Anche se una conferenza è radicalmente fuori dal tuo campo, imparerai sicuramente qualcosa di interessante. Attraverso queste ricerche, ho formato un’accurata raccolta di fatti divertenti: “miliardo” significa “trilioni” in tedesco; un padrone era indirettamente responsabile delle malefatte del suo servitore fintanto che quest’ultimo non era “per conto suo”; e Elizabeth Barrett Browning ha pubblicato la sua epopea La battaglia di Maratona quando aveva solo 14 anni. Quindi, se sei un aspirante campione di quiz da pub come me, potresti trovare quello che stai cercando.

“Se sei un aspirante campione di quiz da pub come me, potresti trovare quello che stai cercando”

Le mie avventure mi hanno anche mostrato che i soggetti sono come pianeti, con atmosfere, ambienti e abitanti propri. Sul pianeta della legge, troverai documenti estesi fino a coprire ogni millimetro quadrato dello schermo di ogni computer, e una grandinata di digitazioni in ogni momento del silenzio del docente. Sul pianeta della filosofia, c’è una palpabile pensosità che accompagna pagine di appunti scritti a mano. Eppure, nonostante queste differenze, la nostra galassia è la stessa. Attraverso conferenze, lezioni di analisi comparativa, racconti di sforzi decoloniali e spinte oltre i limiti, le innovazioni si insinuano. Certo, siamo tutti studenti di Cambridge, ma c’è molto di più che ci unisce.
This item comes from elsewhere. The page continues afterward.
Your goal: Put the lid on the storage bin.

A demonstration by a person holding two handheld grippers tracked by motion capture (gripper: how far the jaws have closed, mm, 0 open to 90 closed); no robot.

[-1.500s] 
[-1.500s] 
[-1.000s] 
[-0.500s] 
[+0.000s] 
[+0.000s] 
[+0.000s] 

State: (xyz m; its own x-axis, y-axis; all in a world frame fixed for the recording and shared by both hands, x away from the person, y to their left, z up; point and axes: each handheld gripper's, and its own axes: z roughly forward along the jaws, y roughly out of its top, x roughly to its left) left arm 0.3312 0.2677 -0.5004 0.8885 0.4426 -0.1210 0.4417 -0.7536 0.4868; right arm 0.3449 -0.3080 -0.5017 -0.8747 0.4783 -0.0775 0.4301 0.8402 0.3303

Quindi, in un giorno in cui non hai impegni urgenti, provalo! Passeggia al Sidgwick Site e, in vero stile da conferenza, trascorri qualche ora spostandoti da una sala all’altra. Sia che le stelle si allineino e ti ritrovi ad assistere ad una conferenza perfettamente legata ai tuoi interessi, sia che ti ritrovi in ​​un luogo quasi fuori dalla tua orbita, una cosa è garantita: il tuo tempo non sarà sprecato.